Oliane Piana, directrice de FrenchFounders en Californie du Sud, et Federico Dubini, Co-fondateur de Yobs Technologies. /CR FrenchFounders

“Nous avons trouvé la solution pour faciliter le travail et faire gagner du temps aux ressources humaines.” Tel est le credo de Yobs, une start-up facilitant le recrutement grâce à l’intelligence artificielle, créée aux Etats-Unis par l’Italien Frederico Dubini et le Français Raphael Danilo.

Un peu plus d’an après son lancement officiel, la jeune pousse a séduit le jury de la compétition locale du Startup Tour 2019, jeudi 20 juin. L’entreprise s’est qualifiée pour la finale de la troisième édition de ce concours de start-ups organisé par FrenchFounders et BNP Paribas.

Le jury était composé de Mehdi Ait Oufkir (Parachute Home), Odile Roujol (FAB Co-Creation Studio), Karine Philippon (Mazars USA LLP), Yves Sisteron (Upfront Ventures) et d’Alfred Vericel (Red River West).

“On est très excités à l’idée de participer à la finale à New York”, assure Raphael Danilo, se réjouissant de “construire quelque chose d’innovant.” Cette récompense n’est pas une première pour Yobs, qui s’est distinguée en remportant le challenge “Imaginer une nouvelle génération de recruteurs virtuels” lancé en janvier 2019 par ManpowerGroup.

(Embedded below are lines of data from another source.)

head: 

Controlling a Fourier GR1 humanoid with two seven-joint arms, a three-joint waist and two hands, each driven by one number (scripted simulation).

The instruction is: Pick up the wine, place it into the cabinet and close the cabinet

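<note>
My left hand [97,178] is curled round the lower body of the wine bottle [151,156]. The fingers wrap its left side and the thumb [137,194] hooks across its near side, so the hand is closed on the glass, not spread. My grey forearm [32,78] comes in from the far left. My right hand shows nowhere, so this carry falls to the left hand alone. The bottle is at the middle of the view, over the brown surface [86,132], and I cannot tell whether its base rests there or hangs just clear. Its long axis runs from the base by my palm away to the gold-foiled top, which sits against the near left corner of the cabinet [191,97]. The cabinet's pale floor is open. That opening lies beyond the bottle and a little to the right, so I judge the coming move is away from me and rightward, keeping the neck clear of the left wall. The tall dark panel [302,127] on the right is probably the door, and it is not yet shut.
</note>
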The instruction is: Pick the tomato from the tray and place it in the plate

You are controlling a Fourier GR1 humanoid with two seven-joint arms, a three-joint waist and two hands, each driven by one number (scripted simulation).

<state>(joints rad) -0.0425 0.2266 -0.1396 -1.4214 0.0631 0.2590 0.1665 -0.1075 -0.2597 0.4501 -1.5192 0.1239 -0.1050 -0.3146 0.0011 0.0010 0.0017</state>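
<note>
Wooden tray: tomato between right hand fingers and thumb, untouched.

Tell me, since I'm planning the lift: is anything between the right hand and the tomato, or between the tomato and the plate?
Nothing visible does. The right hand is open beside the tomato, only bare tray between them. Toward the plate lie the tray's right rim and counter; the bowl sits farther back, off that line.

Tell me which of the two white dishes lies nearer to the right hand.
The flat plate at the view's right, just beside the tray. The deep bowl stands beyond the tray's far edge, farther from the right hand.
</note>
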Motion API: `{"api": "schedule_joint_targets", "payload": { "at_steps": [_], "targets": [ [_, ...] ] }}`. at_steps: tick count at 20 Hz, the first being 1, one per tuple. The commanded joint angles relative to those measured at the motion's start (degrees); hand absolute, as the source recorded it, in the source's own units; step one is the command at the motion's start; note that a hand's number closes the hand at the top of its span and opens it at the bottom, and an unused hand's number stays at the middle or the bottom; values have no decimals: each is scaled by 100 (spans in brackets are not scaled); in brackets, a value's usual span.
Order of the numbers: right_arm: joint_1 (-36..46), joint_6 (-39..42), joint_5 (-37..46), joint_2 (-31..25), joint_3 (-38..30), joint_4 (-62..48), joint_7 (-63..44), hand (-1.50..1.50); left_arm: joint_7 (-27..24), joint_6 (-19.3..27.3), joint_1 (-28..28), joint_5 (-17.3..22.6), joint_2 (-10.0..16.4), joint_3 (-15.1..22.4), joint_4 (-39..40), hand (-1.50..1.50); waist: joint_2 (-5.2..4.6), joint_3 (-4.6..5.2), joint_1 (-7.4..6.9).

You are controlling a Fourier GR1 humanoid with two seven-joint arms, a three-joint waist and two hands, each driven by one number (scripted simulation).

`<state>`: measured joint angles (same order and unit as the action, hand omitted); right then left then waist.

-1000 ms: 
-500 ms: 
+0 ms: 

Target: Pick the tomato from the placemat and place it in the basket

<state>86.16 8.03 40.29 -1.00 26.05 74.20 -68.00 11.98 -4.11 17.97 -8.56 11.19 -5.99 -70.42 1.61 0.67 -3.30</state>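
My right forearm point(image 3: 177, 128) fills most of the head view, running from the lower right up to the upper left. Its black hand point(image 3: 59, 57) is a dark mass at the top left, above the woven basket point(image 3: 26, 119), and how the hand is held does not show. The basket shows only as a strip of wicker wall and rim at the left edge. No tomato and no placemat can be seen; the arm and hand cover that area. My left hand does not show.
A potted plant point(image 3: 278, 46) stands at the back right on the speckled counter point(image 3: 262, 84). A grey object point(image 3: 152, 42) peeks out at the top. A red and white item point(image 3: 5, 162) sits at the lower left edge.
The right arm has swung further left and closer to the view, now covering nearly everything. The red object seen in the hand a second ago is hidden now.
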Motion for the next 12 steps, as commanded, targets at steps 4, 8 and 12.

Yobs était en lice avec quatre autres start-ups implantées à Los Angeles : Creative Bot, YUNI Beauty, MisterB&B et Epartrade. Les start-ups candidates devaient recenser au moins un co-fondateur francophone et avoir levé ou généré 500.000 dollars depuis leur création.

Les deux fondateurs se sont rendus compte que “le recrutement était un enjeu majeur”. “On a essayé de comprendre pourquoi il y avait tant de démissions”, avoue Frederico Dubini.

Comment Yobs procède-t-elle ? Cette technologie se base sur des algorithmes d’intelligence artificielle pour analyser des vidéos d’entretiens d’embauche. L’objectif est de cerner la personnalité des candidats, ainsi que détecter leurs “soft skills” à partir de leur langage corporel et de leur manière de s’exprimer. Les “data” qui en ressortent sont ensuite envoyés aux entreprises, leur permettant de faciliter la prise de décision, sans se laisser influencer par les émotions des recruteurs.

Cette technologie est actuellement proposée aux Etats-Unis et en Europe. Les deux hommes sont en train de lever des fonds afin de recruter un commercial et de développer des partenariats à l’international.